→ **EXCERPTED RECORDS**:
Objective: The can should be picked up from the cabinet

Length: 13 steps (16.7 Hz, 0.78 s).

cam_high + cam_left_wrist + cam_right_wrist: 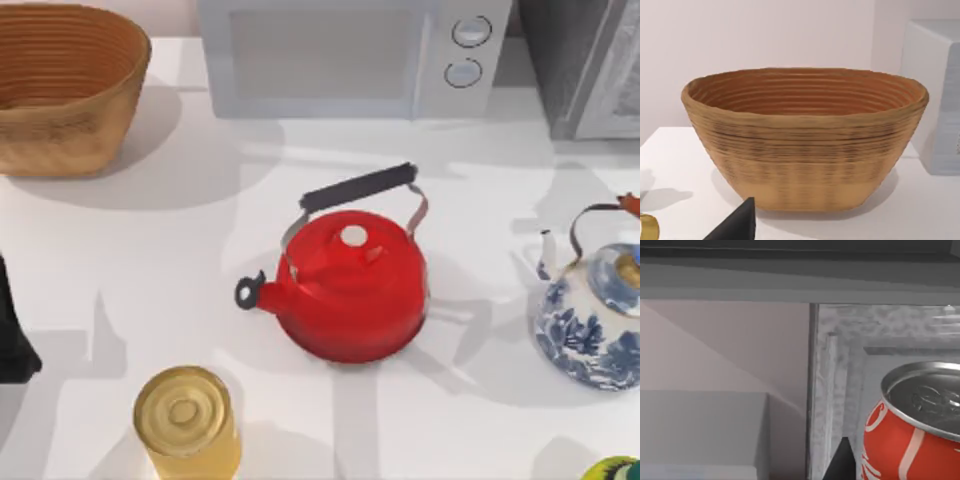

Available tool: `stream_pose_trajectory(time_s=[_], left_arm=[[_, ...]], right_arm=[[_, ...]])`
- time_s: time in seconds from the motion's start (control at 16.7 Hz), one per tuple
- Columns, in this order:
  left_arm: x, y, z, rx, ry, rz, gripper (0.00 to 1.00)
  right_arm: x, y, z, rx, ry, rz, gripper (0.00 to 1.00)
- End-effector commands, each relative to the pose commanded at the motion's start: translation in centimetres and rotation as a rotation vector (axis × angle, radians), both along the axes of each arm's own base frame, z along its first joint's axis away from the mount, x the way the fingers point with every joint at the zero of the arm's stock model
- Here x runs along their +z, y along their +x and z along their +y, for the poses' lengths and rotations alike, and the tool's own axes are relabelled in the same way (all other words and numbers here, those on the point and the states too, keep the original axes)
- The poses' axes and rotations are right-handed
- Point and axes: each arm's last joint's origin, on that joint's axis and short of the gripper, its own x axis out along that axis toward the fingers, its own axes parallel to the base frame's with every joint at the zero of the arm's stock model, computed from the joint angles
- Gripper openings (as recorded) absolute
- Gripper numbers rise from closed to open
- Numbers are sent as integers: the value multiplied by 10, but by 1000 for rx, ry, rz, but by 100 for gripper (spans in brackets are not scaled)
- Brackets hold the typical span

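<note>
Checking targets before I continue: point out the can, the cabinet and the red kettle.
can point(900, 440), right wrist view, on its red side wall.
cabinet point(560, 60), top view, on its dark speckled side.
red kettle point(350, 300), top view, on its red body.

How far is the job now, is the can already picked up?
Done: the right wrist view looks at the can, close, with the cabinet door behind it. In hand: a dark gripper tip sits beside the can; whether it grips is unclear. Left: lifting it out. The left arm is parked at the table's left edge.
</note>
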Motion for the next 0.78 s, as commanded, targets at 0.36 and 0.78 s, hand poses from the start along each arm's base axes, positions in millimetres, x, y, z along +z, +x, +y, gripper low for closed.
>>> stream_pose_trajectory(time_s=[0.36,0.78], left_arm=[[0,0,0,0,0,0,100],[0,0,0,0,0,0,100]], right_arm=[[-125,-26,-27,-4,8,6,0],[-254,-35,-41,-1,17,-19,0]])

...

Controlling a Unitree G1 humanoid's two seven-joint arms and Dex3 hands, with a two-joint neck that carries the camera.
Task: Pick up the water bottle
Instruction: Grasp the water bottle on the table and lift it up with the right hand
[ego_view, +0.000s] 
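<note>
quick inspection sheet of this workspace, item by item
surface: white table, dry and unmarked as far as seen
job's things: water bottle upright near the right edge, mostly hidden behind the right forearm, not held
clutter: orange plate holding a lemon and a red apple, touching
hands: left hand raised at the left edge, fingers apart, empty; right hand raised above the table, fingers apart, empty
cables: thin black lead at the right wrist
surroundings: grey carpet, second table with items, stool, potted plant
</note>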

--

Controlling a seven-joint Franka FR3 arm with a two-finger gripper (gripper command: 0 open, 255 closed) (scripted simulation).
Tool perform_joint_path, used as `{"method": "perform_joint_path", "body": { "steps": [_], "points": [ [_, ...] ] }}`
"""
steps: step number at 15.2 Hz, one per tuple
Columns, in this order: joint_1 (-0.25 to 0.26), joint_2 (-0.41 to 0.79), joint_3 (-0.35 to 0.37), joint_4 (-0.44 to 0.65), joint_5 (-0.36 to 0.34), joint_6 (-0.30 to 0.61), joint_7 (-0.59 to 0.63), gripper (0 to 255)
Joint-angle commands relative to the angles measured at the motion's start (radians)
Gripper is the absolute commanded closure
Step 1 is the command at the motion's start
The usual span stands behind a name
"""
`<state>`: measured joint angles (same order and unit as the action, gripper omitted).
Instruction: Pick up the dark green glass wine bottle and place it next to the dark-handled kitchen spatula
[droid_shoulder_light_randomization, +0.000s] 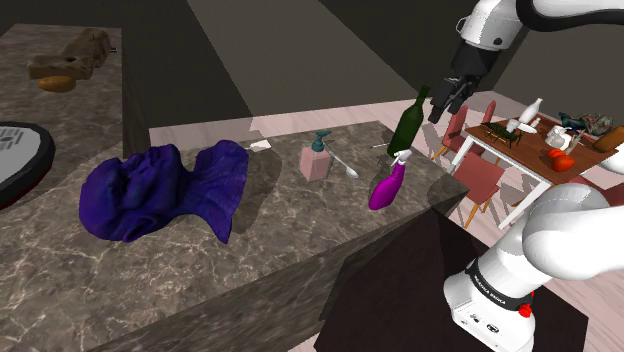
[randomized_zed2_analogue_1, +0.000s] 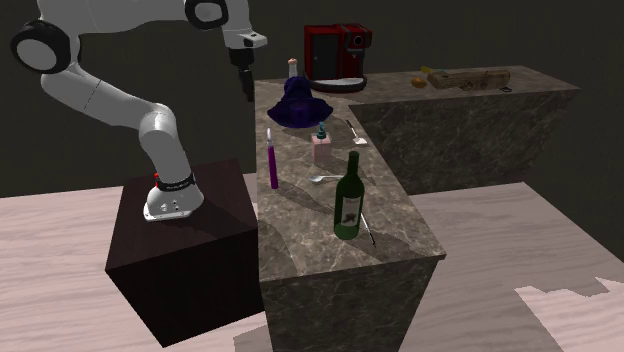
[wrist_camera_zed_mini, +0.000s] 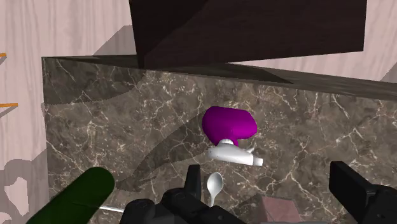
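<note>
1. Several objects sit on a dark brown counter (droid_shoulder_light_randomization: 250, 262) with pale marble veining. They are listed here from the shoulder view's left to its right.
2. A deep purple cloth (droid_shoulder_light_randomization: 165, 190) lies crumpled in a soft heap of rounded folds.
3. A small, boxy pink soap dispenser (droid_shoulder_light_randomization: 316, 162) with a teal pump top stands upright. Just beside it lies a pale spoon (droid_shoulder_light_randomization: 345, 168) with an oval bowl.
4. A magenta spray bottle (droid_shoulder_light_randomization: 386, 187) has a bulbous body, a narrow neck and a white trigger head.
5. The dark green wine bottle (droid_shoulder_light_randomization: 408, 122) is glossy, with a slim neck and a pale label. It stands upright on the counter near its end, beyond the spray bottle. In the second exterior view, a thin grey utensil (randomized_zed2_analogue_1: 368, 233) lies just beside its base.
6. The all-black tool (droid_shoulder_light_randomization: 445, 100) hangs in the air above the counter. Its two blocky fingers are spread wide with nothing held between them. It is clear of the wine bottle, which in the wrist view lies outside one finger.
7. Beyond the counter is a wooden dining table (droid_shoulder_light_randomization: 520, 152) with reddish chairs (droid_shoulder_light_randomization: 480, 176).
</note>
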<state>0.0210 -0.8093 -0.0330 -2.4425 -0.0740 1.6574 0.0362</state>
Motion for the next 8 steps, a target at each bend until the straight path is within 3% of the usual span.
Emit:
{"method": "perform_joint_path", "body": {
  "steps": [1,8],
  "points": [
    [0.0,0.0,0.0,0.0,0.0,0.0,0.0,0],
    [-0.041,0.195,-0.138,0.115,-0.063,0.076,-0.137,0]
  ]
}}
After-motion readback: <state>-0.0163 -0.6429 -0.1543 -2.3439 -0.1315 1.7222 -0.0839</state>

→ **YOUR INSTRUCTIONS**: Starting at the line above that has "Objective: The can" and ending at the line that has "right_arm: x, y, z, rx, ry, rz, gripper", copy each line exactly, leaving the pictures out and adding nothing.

→ **SOLUTION FOR THIS EXERCISE**:
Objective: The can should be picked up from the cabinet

Length: 13 steps (16.7 Hz, 0.78 s).

cam_high + cam_left_wrist + cam_right_wrist: 

Available tool: `stream_pose_trajectory(time_s=[_], left_arm=[[_, ...]], right_arm=[[_, ...]])`
- time_s: time in seconds from the motion's start (control at 16.7 Hz), one per tuple
- Columns, in this order:
  left_arm: x, y, z, rx, ry, rz, gripper (0.00 to 1.00)
  right_arm: x, y, z, rx, ry, rz, gripper (0.00 to 1.00)

No additional answer is needed here.